4. Narrowing The Search¶
We’ve also set ourselves up for the last bit, the drill-down aspect. By
appending on the selected_facets
to the URLs, we’re informing the
FacetedSearchForm
that we want to narrow our results to only those
containing the author we provided.
For a concrete example, if the facets on author come back as:
{
'dates': {},
'fields': {
'author': [
('john', 4),
('daniel', 2),
('sally', 1),
('terry', 1),
],
},
'queries': {}
}
You should present a list similar to:
<ul>
<li><a href="/search/?q=Haystack&selected_facets=author_exact:john">john</a> (4)</li>
<li><a href="/search/?q=Haystack&selected_facets=author_exact:daniel">daniel</a> (2)</li>
<li><a href="/search/?q=Haystack&selected_facets=author_exact:sally">sally</a> (1)</li>
<li><a href="/search/?q=Haystack&selected_facets=author_exact:terry">terry</a> (1)</li>
</ul>
Warning
Haystack can automatically handle most details around faceting.
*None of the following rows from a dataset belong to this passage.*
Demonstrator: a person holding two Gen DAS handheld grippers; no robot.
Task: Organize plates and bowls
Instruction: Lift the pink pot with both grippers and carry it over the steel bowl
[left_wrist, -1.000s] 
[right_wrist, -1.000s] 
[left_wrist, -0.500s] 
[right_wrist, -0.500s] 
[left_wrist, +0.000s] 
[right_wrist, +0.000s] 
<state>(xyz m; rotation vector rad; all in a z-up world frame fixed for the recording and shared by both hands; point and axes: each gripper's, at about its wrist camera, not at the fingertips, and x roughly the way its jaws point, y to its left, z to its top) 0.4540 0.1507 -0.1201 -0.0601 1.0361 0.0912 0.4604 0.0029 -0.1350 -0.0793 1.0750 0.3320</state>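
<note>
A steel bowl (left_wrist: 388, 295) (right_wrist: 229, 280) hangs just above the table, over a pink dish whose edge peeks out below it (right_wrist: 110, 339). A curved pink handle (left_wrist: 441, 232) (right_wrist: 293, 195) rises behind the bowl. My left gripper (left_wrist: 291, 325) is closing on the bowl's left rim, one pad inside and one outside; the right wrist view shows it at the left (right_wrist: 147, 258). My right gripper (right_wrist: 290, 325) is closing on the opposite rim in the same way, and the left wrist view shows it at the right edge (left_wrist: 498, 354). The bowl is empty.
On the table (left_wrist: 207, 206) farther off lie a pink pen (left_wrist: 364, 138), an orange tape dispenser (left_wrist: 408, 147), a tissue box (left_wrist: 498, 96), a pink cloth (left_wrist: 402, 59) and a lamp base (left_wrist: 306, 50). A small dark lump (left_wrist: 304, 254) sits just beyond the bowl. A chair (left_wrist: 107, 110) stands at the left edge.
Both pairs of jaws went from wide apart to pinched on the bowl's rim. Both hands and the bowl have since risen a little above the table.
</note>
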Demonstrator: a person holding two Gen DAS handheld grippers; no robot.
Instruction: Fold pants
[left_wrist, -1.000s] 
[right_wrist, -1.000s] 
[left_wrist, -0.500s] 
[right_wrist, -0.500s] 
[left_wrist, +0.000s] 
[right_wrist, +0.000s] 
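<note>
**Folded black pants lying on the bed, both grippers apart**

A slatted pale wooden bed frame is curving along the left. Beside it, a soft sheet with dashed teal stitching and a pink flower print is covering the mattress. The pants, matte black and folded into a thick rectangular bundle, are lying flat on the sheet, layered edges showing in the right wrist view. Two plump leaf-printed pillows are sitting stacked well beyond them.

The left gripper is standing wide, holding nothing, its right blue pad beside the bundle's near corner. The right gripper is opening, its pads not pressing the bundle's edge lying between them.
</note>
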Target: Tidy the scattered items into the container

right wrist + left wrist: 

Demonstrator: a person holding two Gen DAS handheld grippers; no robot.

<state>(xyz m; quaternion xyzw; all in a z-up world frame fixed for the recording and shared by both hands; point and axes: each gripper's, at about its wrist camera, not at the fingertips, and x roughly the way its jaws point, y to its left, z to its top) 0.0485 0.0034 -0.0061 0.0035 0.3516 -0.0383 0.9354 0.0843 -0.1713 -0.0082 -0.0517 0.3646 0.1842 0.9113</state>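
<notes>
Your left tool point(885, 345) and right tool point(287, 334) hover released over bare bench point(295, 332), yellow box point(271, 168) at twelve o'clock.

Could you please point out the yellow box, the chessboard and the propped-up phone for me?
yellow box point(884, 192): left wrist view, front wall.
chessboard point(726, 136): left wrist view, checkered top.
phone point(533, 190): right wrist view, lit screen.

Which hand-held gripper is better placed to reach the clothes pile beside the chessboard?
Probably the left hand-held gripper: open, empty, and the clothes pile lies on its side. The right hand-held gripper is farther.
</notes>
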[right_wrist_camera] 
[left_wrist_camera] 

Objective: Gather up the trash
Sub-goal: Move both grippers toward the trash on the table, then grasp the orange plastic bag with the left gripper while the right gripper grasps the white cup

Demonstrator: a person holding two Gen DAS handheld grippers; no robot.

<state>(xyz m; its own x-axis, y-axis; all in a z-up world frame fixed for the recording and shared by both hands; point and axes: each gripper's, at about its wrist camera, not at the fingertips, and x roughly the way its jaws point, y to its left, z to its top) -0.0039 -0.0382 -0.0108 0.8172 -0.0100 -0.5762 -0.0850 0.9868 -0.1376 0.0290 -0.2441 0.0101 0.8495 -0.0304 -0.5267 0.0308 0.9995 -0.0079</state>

However,
since selected_facets
is passed directly to narrow, it must use the
duplicated field name. Improvements to this are planned but incomplete.
This is simply the default behavior but it is possible to override or provide
your own form which does additional processing. You could also write your own
faceted SearchView
, which could provide additional/different facets based
on facets chosen. There is a wide range of possibilities available to help the
user navigate your content.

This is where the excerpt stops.